ABOUT THIS TASK — For every line in the material, print that line exactly.

DATASET EXCERPT —
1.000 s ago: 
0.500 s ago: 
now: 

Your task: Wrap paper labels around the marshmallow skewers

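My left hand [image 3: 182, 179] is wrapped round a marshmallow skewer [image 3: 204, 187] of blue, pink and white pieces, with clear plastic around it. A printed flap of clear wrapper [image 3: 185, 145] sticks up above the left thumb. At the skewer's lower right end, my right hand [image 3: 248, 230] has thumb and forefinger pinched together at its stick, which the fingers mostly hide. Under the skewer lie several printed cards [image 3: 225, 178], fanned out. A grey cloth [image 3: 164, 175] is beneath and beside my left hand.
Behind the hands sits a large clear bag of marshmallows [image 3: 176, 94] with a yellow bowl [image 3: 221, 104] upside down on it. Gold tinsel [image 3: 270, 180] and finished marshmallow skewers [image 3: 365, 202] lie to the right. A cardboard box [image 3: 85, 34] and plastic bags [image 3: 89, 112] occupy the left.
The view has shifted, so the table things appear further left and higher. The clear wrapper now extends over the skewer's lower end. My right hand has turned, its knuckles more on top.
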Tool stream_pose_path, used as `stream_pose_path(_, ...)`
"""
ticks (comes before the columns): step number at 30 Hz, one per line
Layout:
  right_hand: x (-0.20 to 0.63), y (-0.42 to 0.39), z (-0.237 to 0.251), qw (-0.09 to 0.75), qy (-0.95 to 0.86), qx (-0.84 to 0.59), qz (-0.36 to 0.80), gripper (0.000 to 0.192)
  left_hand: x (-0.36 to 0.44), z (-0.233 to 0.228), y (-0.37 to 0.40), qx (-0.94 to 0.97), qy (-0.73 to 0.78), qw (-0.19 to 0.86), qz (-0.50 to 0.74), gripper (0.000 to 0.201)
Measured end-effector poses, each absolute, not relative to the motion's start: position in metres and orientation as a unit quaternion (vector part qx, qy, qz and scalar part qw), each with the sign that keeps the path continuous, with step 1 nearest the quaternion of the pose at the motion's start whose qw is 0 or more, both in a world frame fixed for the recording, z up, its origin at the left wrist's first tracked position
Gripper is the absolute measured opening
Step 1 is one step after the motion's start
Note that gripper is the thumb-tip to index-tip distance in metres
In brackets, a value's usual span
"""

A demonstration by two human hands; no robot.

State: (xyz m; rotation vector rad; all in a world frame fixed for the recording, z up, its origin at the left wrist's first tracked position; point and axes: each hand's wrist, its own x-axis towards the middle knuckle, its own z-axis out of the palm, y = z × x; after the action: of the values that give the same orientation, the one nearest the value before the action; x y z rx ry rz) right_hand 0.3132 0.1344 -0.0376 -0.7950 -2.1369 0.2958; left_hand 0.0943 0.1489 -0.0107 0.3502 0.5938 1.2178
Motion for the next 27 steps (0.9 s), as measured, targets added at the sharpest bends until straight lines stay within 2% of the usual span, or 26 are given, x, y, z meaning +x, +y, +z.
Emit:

EXERCISE OUTPUT —
1.000 s ago: 
0.500 s ago: 
now: 

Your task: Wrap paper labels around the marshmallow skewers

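My left hand [image 3: 182, 179] is wrapped round a marshmallow skewer [image 3: 204, 187] of blue, pink and white pieces, with clear plastic around it. A printed flap of clear wrapper [image 3: 185, 145] sticks up above the left thumb. At the skewer's lower right end, my right hand [image 3: 248, 230] has thumb and forefinger pinched together at its stick, which the fingers mostly hide. Under the skewer lie several printed cards [image 3: 225, 178], fanned out. A grey cloth [image 3: 164, 175] is beneath and beside my left hand.
Behind the hands sits a large clear bag of marshmallows [image 3: 176, 94] with a yellow bowl [image 3: 221, 104] upside down on it. Gold tinsel [image 3: 270, 180] and finished marshmallow skewers [image 3: 365, 202] lie to the right. A cardboard box [image 3: 85, 34] and plastic bags [image 3: 89, 112] occupy the left.
The view has shifted, so the table things appear further left and higher. The clear wrapper now extends over the skewer's lower end. My right hand has turned, its knuckles more on top.
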Tool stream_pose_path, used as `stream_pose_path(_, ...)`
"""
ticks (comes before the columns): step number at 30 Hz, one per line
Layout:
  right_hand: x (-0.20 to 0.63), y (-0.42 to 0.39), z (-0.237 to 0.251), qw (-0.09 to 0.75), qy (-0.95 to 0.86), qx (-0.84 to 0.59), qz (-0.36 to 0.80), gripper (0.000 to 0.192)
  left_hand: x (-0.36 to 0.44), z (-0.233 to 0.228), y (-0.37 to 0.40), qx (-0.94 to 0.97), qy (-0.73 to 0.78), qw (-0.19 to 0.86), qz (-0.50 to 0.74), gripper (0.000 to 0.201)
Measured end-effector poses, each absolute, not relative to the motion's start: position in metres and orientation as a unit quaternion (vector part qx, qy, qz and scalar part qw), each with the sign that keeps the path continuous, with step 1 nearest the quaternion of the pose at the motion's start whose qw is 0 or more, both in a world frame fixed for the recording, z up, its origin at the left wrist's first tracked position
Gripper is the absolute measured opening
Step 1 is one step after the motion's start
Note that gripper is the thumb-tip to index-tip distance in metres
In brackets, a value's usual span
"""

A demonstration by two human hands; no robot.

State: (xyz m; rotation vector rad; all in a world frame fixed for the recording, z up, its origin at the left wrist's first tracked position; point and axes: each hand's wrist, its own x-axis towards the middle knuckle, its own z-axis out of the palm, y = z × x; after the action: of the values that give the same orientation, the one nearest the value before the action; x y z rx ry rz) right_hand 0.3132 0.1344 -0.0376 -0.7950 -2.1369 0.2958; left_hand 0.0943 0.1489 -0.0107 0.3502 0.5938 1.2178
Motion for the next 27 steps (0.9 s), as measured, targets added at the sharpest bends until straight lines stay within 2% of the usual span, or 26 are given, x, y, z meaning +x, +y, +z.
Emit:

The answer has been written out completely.